Monday, March 12, 2012

Vegan Potato Pot pie topped with Potato Biscuit

There are a few kitchen staples in almost every home. One such ingredient is 'Potato'. It is one of those vegetables which is not only versatile, but also absorbs flavors like a sponge. 
 
When I migrated from India 13 years back, the only potato I knew about was the kind they call 'White potatoes' here in the U.S. But only when I was invited to participate in thie month’s Kitchen PLAY Progressive Paryty did I learn that there are actually seven unique types  of potatoes. You can read all about different kinds of potatoes here.
Each potato type has its own use. For example, I have used two kinds of potatoes in this recipe. Red potatoes were used in the vegetable mixture because they can retain their shape even after cooking. I used white potatoes wherever I needed the potato mashed or pureed since they give a very creamy flesh when mashed.

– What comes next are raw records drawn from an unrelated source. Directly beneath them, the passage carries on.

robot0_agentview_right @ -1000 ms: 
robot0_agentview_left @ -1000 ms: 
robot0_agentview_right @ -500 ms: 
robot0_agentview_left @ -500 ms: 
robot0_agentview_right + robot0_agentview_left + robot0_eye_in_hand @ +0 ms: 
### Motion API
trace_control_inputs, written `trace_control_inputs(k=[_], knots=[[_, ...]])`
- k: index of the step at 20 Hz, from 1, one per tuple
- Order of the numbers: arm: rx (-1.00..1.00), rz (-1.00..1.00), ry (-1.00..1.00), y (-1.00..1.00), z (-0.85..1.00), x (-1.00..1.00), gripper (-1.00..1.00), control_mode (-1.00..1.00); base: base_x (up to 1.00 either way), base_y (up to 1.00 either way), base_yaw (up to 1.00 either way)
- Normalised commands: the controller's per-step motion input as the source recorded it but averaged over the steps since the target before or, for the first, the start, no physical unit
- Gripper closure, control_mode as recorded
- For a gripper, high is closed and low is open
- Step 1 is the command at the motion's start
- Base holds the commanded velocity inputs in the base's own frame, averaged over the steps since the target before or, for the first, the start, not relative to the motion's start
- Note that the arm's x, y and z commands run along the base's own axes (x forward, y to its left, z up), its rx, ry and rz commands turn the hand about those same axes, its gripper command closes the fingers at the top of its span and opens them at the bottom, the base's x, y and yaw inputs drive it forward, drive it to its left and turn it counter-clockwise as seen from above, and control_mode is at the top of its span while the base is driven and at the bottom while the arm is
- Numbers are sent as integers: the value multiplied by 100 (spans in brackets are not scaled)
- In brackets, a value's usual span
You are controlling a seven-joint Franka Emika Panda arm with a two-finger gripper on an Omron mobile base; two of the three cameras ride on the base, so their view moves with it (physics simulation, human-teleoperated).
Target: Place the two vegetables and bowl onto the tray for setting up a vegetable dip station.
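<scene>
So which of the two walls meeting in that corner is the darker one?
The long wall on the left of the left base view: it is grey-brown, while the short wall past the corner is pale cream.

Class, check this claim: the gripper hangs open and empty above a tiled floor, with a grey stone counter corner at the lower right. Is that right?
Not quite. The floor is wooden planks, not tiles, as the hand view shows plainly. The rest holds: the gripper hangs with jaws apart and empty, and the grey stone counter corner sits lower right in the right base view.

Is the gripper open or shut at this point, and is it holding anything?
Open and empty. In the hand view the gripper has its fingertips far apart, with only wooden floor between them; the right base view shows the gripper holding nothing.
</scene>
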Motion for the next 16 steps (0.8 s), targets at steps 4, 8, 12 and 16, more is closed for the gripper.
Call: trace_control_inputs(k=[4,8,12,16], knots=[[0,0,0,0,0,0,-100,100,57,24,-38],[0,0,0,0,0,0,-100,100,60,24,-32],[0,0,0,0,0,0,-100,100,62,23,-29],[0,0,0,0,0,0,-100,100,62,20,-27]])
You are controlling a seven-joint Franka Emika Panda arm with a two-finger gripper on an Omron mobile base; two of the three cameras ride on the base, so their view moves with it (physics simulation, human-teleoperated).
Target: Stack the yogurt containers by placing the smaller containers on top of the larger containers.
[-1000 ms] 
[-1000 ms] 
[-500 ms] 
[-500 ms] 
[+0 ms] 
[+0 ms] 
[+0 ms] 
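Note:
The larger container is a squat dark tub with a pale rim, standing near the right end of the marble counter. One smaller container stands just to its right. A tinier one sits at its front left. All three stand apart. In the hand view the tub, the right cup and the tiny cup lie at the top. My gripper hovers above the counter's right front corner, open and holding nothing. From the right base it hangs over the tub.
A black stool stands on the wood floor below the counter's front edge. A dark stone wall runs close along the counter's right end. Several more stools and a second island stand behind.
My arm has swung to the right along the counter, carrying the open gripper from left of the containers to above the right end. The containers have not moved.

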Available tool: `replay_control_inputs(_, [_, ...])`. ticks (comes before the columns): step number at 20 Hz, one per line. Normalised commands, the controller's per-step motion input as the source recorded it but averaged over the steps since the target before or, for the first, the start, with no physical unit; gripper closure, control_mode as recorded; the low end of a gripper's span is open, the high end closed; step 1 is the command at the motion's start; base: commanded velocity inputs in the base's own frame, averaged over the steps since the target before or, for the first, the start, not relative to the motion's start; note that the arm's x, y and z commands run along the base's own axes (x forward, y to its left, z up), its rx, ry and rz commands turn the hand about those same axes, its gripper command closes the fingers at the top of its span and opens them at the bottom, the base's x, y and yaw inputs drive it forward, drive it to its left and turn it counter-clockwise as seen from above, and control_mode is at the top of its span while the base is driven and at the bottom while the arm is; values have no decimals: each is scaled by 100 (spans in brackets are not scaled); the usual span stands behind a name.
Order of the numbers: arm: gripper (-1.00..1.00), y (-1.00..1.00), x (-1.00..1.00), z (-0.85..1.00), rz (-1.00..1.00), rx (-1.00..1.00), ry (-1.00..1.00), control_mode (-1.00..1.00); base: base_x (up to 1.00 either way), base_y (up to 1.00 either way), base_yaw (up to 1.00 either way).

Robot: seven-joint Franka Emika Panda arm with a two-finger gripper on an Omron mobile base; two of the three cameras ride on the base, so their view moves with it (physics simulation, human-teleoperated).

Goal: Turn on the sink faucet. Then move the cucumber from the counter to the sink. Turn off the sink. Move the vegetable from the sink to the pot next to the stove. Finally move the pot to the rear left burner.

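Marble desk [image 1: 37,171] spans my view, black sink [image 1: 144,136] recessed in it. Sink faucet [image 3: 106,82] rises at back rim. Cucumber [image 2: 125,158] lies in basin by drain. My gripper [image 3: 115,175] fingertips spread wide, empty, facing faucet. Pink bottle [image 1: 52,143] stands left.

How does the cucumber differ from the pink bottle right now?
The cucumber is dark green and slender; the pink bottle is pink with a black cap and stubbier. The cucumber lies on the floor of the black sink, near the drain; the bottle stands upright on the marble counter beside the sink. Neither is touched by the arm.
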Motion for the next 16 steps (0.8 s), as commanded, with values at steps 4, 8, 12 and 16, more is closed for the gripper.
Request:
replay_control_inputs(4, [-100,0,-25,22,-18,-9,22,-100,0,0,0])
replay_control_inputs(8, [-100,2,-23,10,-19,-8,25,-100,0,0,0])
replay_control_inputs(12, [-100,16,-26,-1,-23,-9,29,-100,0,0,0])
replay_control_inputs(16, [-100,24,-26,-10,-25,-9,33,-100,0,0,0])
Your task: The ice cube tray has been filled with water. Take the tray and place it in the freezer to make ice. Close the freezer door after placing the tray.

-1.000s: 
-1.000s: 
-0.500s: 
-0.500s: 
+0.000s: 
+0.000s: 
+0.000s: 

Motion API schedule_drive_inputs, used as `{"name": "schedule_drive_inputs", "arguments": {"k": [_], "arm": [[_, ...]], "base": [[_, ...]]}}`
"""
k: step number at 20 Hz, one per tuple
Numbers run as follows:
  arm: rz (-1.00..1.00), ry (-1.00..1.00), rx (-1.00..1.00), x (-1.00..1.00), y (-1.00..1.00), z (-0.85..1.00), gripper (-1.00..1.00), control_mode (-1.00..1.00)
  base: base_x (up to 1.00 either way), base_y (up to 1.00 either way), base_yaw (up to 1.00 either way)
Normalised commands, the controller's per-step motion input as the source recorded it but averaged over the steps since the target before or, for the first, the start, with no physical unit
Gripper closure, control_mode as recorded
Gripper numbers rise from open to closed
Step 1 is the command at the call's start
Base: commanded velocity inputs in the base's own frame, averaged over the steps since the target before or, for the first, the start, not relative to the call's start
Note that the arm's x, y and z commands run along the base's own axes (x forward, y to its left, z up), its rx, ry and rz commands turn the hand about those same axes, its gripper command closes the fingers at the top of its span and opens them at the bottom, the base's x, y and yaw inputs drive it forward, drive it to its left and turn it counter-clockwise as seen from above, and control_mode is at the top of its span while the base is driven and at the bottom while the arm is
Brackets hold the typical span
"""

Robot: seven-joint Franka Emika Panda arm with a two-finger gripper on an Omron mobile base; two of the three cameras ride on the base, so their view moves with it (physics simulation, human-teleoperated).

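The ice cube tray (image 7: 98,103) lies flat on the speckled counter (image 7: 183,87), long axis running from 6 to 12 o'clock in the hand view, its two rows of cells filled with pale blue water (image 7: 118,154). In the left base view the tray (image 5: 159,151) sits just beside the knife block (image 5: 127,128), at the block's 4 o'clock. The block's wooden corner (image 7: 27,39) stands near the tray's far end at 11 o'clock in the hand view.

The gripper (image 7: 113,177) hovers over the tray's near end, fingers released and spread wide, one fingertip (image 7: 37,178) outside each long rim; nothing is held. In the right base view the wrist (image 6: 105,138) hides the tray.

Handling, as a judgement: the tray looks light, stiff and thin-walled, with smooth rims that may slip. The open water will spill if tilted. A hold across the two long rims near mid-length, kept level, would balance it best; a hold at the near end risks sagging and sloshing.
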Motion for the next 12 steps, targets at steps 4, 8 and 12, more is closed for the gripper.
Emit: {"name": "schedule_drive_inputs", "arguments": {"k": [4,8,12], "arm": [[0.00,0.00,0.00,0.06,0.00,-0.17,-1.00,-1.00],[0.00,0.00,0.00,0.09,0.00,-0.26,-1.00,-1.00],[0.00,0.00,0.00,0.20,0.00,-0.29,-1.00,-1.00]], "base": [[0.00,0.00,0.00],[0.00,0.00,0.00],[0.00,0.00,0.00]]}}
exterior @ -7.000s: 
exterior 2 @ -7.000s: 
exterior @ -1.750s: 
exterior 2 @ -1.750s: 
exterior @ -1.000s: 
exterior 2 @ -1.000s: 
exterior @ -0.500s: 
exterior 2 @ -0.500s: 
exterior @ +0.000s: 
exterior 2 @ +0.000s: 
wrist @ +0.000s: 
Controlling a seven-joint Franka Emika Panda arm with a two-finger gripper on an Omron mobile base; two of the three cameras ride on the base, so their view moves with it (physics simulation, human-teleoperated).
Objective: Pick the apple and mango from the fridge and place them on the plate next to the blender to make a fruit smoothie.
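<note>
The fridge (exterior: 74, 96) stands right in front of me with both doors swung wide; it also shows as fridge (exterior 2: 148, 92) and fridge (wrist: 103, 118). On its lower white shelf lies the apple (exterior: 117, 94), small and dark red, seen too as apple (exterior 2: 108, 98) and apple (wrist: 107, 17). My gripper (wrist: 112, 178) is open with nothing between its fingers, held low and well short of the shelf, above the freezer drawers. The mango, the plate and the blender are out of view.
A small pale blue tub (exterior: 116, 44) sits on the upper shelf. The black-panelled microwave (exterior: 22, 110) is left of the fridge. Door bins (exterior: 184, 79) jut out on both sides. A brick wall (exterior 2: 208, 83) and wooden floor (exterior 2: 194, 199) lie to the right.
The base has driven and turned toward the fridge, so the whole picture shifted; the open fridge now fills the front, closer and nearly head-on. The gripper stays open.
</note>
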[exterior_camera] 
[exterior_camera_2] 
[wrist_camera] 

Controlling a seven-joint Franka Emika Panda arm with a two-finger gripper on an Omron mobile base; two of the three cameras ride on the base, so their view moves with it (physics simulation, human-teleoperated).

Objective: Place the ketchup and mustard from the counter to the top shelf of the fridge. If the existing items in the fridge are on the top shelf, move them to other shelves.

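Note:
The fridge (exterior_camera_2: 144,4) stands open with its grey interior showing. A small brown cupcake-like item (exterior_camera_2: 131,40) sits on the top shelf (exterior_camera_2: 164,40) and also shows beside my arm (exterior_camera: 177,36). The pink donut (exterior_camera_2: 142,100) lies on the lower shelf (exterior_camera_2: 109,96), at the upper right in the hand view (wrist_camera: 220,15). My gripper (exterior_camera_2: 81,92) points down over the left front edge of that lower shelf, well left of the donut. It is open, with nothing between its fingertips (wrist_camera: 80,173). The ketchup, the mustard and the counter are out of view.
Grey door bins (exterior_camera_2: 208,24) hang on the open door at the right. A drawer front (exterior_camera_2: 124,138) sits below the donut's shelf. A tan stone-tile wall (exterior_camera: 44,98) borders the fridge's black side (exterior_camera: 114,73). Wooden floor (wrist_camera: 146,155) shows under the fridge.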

I sometimes use a potato in soup to make it thick instead of using other thickeners. It is better in nutrition than adding flour to thicken the broth or soup. Potato flour makes an excellent egg substitute too. Use potato flour instead of corn starch to replace egg.
There is some confusion about the nutritional benefits of potatoes.  For instance, did you know that a medium potato eaten with its skin on provides nearly half your daily value of Vitamin C? And only 110 calories? I didn’t!  If you are interested in learning more about all potatoes have to offer, you can learn more about them here.
Coming to today’s recipe, I made this as an amuse bouche, baked in individual ramekins. If you want  to make it as an entree, bake the filling in a casserole topped with the potato biscuits. Either way, it is delicious!



Ingredients: (Makes 8 - 10 ramekin sized pot pies)
For the filling:
Olive oil - 2 TBSP
Red Onion diced - 1/2 cup
Celery - 1 rib sliced
Carrot - 1 medium peeled and diced
Garlic - 1 pod smashed or minced
Red Potatoes - 3 medium cut into 1" cubes
Frozen peas - 1/2 cup
White potato - 1 small boiled and peeled and mashed to get 1/2 cup mashed potato
Sage - 2 TBSP fresh or 1 TBSP dried (Or use your favorite herb)
Water or Vegetable broth - 1 1/2 cups - 2 cups
Salt - to taste
Pepper - 1 tsp crushed or as per taste (Or use red chilli flakes / Cayanne )

For the pastry:
All purpose flour - 1 1/2 cup + 1 TBSP divided use
Sugar - 4 tsp (optional)
Baking Powder - 4 tsp
Salt - 1/2 tsp
Cooked mashed potato - 2/3 cup (Use white potato)
Olive Oil - 4 TBSP
Water or milk - 2 - 6 TBSP as needed to make the dough
Red chilli flakes - 1/2 tsp (optional)
Method:
Make the filling:
Heat oil in a pan. When hot, add garlic, followed by chopped onions. Sprinkle some salt and let it wilt. Add celery, carrots, peas and red potatoes. Add crushed black pepper to taste, sage and water. Cover the pot and let all the veggies get tender but not mushy. When the vegetables are done, remove few TBSP of water from the pot and mix 1/2 cup of mashed potatoes and pour it back to the vegetable mixture. This acts like thickener and replaces the traditional roux. Bring it to a gentle simmer and adjust the water or vegetable broth if needed to get the gravy consistency that is needed. Pour into the small ramekins filling only 3/4 full. Mix remaining 1 TBSP of flour with 1 - 2 tsp of water to make a thin paste for the glue.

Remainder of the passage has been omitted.